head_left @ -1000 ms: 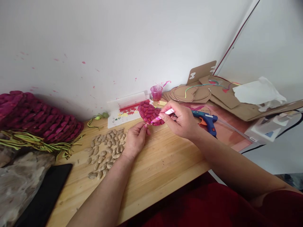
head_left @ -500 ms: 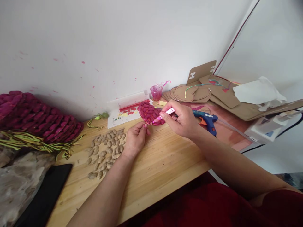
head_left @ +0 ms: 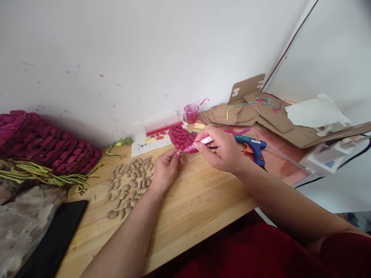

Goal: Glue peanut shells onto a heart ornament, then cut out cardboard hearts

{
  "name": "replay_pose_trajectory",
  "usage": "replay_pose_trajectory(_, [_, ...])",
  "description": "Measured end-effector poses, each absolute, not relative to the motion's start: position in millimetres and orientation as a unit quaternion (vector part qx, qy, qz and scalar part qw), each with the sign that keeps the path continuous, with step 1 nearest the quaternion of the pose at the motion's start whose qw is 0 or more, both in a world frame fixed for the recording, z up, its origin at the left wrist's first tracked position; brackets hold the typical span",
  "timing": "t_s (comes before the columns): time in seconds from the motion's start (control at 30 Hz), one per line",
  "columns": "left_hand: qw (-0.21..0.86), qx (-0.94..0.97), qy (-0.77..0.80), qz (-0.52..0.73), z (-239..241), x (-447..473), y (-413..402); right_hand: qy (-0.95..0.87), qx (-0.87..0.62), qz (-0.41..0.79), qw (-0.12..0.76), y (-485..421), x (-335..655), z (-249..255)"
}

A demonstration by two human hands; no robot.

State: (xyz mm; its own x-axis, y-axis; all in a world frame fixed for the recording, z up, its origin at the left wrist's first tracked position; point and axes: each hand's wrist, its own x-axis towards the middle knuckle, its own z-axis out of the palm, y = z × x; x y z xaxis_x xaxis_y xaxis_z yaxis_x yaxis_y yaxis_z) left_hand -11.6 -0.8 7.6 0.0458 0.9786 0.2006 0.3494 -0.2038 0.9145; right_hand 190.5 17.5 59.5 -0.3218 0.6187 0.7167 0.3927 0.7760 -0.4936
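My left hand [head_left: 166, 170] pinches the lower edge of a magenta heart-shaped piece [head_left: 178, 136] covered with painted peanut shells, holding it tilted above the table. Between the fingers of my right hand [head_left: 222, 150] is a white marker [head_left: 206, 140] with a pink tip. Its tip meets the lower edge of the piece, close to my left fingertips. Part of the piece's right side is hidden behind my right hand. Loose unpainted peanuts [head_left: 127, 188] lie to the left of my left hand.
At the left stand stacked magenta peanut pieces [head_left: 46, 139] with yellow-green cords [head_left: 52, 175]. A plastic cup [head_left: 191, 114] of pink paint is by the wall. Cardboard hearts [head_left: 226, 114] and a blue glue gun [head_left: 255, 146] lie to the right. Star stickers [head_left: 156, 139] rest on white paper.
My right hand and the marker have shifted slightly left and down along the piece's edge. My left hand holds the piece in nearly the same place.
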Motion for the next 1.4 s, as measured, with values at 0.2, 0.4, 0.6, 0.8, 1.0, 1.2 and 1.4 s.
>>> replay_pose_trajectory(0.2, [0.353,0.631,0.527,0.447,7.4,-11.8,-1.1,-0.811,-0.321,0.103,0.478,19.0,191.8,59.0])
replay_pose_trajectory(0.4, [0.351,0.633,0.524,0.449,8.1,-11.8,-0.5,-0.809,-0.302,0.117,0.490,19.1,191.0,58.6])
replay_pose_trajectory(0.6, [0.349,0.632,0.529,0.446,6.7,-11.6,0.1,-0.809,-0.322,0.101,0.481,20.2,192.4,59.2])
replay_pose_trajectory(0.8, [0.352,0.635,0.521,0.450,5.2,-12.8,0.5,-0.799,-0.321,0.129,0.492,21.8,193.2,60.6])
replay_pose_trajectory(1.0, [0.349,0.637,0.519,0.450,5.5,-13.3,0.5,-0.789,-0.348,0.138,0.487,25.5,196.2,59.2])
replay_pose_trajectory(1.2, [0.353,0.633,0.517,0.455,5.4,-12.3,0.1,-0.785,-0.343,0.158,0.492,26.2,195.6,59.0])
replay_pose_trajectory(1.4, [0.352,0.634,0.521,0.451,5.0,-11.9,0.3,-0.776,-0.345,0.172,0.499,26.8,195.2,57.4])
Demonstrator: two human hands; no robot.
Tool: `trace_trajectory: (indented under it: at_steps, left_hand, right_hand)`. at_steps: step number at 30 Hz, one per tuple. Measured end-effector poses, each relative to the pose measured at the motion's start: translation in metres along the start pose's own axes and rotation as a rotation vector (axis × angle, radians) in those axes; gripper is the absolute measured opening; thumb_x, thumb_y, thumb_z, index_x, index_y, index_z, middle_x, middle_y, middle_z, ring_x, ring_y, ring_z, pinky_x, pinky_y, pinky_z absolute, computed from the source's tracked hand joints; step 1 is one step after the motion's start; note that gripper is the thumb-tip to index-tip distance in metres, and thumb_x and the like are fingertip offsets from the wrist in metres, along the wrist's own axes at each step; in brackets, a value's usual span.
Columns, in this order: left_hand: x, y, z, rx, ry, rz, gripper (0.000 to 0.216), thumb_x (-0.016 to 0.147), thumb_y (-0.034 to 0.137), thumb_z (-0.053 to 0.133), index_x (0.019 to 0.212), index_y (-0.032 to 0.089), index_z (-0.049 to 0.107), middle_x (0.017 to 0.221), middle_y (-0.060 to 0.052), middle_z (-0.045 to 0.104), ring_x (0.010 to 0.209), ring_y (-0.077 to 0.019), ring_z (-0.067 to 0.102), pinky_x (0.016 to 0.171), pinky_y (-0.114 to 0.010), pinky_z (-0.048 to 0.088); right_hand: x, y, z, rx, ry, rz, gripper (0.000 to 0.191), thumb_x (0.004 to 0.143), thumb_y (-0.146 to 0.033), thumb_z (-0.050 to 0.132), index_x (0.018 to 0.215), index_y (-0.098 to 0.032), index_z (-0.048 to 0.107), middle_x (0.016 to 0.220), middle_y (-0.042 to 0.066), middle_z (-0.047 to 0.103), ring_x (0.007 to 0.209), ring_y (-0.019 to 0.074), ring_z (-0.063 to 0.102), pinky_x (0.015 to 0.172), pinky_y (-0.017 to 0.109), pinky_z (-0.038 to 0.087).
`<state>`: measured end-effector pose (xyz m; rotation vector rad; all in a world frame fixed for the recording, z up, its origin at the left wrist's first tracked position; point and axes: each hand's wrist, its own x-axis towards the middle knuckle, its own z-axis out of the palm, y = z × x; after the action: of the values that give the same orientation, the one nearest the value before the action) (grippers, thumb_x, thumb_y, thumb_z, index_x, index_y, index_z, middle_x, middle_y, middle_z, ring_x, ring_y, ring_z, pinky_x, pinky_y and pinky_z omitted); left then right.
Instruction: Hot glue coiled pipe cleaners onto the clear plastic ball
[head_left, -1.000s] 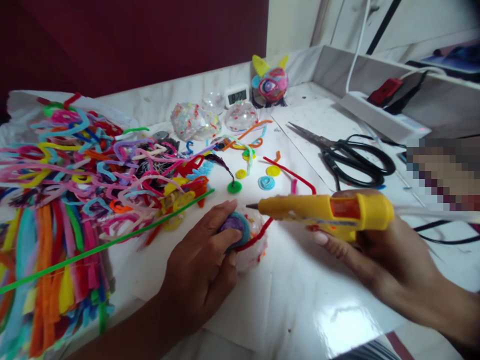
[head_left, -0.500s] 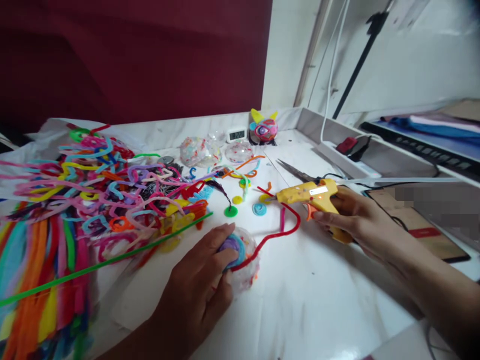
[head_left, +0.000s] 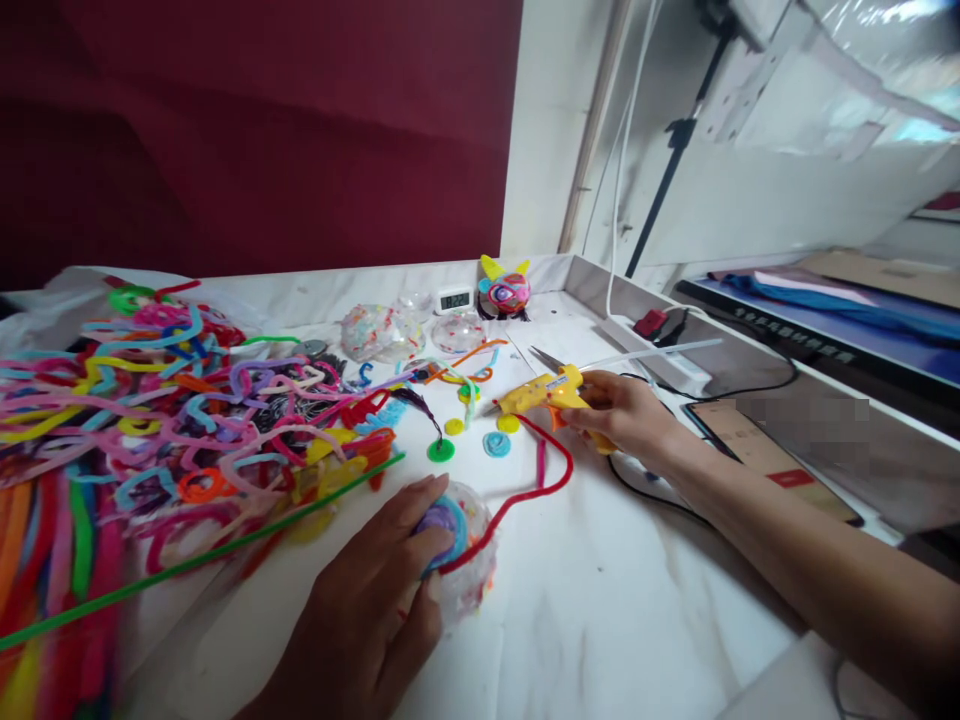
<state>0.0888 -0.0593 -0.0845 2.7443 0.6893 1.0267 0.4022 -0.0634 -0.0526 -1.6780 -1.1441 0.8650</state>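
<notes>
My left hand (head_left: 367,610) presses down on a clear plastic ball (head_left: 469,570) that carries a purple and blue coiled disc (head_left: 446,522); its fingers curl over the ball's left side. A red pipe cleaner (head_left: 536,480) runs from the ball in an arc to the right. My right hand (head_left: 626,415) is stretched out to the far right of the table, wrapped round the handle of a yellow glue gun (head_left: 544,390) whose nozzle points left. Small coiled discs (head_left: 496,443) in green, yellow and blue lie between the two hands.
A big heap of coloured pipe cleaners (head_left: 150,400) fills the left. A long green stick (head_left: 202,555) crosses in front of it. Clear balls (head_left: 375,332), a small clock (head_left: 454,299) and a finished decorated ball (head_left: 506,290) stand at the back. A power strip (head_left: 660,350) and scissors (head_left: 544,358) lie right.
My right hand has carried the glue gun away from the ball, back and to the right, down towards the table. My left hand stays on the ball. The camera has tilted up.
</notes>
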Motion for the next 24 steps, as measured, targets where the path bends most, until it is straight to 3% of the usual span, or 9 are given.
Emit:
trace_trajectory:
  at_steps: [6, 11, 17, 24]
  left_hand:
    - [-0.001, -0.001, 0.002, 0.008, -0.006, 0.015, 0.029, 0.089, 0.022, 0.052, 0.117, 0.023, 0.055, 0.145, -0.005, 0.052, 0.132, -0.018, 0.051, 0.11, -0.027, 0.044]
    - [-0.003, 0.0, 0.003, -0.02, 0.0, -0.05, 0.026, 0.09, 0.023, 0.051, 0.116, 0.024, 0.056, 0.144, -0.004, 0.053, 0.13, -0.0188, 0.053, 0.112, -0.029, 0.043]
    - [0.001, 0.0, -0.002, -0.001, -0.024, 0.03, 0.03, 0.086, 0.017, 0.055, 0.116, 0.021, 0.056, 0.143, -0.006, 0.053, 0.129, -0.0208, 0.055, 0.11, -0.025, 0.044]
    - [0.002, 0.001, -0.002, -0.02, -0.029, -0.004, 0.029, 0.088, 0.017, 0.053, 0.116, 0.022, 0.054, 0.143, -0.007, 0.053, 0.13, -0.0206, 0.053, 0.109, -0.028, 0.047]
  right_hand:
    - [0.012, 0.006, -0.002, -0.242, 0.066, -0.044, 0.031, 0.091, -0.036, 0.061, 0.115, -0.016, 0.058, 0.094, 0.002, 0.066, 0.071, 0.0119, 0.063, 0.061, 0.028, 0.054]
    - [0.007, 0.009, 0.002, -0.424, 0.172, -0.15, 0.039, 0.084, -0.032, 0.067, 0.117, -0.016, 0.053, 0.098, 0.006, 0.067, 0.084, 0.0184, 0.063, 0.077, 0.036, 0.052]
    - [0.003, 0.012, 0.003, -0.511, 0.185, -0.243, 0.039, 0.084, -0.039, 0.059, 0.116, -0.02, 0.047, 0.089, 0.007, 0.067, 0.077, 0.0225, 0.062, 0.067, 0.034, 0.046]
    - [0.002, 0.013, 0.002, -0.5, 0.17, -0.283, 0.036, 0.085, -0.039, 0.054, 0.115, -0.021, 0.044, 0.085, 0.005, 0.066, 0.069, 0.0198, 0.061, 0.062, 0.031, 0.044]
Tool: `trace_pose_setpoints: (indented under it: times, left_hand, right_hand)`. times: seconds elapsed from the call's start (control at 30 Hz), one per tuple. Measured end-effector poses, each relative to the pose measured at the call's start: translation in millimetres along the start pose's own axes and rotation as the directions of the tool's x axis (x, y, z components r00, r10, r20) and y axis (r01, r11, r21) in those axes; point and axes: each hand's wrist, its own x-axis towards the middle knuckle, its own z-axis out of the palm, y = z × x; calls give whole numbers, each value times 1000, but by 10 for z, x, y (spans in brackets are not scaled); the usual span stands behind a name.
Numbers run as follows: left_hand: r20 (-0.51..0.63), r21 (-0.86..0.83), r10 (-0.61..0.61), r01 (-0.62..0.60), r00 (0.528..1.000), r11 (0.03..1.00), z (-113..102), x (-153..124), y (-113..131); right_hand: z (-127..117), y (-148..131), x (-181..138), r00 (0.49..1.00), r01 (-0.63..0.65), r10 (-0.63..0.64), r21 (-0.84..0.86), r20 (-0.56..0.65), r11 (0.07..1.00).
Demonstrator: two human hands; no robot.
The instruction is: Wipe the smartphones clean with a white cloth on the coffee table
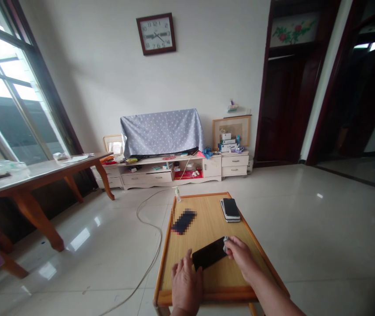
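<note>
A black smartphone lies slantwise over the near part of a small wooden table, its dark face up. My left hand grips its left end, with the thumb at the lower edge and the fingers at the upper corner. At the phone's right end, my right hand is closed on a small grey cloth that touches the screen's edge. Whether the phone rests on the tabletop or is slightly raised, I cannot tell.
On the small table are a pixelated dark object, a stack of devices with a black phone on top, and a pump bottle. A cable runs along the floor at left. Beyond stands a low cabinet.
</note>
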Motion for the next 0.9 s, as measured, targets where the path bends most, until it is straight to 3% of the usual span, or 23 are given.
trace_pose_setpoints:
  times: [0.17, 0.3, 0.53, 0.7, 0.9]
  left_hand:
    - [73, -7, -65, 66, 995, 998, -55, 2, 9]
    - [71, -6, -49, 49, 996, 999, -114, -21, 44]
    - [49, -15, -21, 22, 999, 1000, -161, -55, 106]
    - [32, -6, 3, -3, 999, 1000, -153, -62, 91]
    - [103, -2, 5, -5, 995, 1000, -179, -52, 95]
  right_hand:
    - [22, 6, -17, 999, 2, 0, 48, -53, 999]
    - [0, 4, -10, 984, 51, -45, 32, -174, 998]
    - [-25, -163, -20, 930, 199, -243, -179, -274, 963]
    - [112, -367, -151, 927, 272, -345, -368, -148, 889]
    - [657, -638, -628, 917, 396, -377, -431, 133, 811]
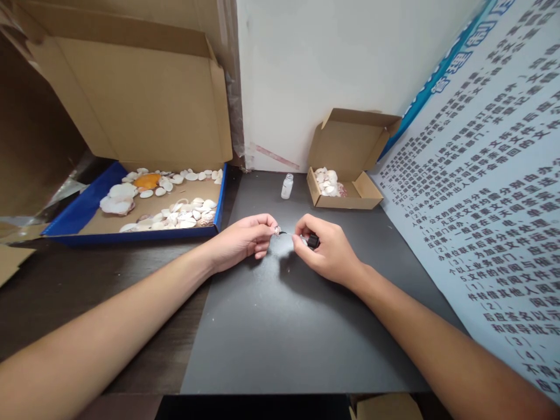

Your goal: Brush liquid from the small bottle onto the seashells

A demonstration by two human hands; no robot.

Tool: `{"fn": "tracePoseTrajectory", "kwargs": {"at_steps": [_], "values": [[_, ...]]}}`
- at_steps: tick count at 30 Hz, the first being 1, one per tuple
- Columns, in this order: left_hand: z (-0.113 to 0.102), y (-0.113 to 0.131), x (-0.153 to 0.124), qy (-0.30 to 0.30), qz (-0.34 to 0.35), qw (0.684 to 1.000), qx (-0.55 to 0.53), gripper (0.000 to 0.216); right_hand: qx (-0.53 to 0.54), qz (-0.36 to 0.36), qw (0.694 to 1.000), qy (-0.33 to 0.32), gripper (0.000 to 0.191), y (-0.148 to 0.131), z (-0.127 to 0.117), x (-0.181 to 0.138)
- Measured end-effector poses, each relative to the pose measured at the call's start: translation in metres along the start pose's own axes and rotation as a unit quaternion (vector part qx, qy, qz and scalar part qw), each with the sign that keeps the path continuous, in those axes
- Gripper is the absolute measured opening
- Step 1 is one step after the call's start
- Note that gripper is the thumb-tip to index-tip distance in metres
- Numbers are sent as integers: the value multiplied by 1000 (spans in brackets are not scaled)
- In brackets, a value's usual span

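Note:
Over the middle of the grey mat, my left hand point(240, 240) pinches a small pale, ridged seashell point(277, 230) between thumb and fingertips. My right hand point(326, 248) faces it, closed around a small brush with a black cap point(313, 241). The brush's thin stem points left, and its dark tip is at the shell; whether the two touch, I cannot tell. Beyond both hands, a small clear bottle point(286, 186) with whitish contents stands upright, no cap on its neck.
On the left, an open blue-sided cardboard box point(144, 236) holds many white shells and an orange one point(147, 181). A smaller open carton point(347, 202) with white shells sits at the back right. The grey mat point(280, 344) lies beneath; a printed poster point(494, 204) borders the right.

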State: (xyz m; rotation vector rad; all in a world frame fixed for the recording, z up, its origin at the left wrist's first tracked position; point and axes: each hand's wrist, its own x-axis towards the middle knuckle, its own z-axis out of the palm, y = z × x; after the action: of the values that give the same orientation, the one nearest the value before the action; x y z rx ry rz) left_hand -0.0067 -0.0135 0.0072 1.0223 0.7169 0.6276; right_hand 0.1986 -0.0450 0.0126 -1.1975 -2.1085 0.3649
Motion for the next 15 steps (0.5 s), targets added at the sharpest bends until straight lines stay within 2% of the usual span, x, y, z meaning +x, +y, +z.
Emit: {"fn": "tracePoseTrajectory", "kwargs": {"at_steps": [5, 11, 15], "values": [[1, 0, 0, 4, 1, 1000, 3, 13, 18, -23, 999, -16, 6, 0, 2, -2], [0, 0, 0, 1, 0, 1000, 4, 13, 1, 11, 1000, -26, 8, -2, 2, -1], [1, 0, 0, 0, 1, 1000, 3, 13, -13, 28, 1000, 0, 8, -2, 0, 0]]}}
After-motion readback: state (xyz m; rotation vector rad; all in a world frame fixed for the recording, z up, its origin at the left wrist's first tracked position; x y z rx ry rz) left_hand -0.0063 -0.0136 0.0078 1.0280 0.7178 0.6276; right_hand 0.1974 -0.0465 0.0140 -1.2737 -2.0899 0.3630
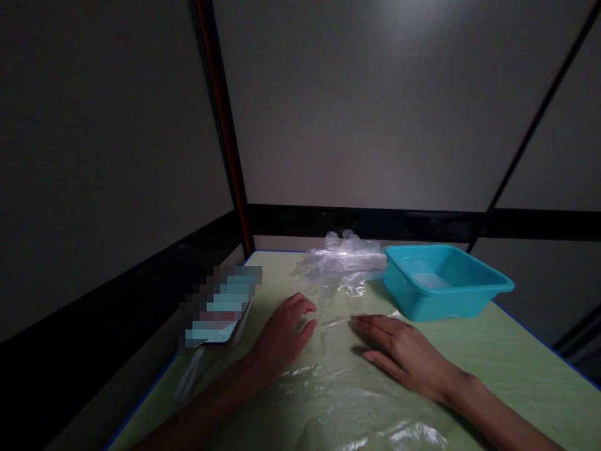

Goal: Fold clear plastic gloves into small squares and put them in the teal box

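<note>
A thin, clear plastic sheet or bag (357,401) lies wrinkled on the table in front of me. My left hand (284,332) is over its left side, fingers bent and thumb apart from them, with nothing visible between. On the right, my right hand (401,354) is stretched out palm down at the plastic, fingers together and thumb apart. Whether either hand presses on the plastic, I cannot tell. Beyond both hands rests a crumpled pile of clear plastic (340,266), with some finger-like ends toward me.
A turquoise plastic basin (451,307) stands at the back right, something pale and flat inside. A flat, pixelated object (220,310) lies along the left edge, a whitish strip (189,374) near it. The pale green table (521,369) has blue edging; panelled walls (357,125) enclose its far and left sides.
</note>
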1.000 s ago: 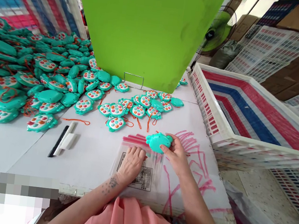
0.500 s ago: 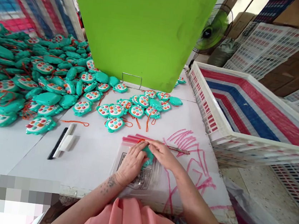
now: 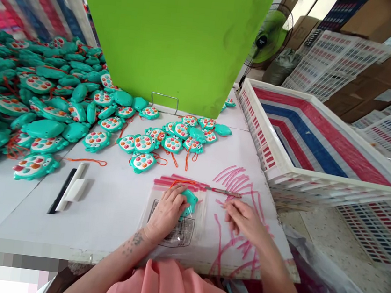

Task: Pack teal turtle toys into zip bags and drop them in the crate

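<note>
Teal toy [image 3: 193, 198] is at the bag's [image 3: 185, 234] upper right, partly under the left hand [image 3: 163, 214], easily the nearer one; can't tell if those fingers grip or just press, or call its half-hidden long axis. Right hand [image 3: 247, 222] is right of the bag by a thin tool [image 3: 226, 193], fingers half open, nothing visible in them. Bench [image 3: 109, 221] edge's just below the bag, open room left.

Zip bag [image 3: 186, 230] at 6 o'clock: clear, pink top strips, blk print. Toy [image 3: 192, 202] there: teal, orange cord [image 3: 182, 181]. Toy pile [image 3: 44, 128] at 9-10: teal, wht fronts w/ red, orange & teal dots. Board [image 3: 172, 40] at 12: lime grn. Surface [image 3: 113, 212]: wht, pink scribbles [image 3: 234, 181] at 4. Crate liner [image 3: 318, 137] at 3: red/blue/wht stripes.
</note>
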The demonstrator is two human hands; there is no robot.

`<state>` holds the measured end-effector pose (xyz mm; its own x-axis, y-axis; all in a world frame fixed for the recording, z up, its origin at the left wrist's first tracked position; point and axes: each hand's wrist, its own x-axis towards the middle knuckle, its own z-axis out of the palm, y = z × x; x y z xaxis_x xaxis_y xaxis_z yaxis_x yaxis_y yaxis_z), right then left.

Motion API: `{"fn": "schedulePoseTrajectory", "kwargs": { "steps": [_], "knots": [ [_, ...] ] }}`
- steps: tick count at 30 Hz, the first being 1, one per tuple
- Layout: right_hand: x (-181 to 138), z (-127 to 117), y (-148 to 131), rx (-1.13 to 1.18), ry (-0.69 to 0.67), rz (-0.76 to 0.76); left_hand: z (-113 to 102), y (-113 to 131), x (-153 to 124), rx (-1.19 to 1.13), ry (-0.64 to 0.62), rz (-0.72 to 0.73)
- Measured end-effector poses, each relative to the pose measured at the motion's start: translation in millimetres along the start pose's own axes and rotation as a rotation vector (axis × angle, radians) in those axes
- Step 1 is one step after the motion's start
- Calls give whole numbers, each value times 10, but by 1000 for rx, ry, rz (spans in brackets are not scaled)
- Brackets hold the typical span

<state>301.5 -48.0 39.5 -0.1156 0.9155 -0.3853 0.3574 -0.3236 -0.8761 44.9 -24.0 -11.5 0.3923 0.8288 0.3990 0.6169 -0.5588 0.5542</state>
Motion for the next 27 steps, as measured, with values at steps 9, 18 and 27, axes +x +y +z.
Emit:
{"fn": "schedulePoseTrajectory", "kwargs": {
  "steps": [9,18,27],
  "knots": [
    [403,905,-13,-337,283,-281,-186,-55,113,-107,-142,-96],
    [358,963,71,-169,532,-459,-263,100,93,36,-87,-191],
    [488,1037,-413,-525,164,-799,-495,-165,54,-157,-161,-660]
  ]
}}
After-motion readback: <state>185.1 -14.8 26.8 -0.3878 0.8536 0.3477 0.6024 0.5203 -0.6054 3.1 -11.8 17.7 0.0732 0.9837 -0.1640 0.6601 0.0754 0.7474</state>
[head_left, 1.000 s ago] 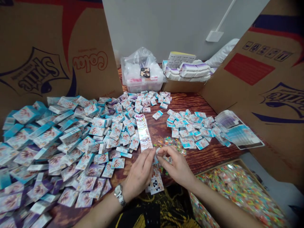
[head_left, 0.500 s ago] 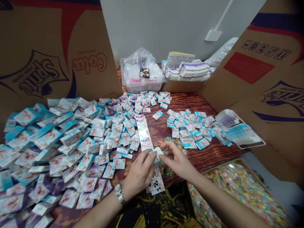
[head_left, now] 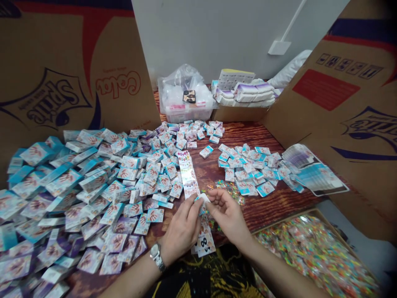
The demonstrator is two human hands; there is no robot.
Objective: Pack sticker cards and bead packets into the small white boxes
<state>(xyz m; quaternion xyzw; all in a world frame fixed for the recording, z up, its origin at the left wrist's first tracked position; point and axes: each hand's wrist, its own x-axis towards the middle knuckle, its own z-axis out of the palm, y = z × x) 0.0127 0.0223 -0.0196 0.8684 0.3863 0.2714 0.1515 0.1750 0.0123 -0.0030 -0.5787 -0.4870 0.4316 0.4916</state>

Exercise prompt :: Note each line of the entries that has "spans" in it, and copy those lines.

Worked solution ::
Tool: `trace_pose_setpoints: (indented under it: times, left_hand, right_hand)`. times: seconds elapsed from the call's start (control at 30 Hz), one per tuple. Measured end-effector poses, each relative to the pose measured at the call's start: translation in millimetres along the start pose's own axes and rotation as the directions of the tool's x axis (x, y, z components r00, r10, r20) and y axis (r01, r11, r21) in those axes; point and axes: each hand's wrist, its own x-axis towards the middle knuckle, its own z-axis out of the palm, y = z × x; calls give whole numbers, each value times 1000, but by 10 for z, x, y (spans in brackets are not scaled); the usual span stands behind a name.
- Numbers are sent as integers: the value multiplied by 1000 (spans in brackets are not scaled)
- Calls give whole numbers, each value times 10, but by 1000 for rx, ry, rz (spans in brackets are not scaled)

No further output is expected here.